Assignment: Nothing but the lines from the one with "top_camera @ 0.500" through the end of the listing below should appear in your reply, each copied exactly.

Raw data:
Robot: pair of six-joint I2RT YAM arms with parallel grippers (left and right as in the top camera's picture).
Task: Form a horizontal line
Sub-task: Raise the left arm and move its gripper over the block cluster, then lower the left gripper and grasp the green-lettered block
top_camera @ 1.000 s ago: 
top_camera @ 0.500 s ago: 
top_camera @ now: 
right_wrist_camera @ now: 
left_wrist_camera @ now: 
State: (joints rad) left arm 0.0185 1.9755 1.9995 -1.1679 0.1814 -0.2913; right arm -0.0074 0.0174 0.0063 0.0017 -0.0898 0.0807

Exercise output:
top_camera @ 0.500 s ago: 
top_camera @ now: 
right_wrist_camera @ now: 
left_wrist_camera @ now: 
State: (joints rad) left arm 0.0185 1.9755 1.9995 -1.1679 0.1814 -0.2913; right arm -0.0074 0.0174 0.0063 0.0017 -0.0898 0.0807

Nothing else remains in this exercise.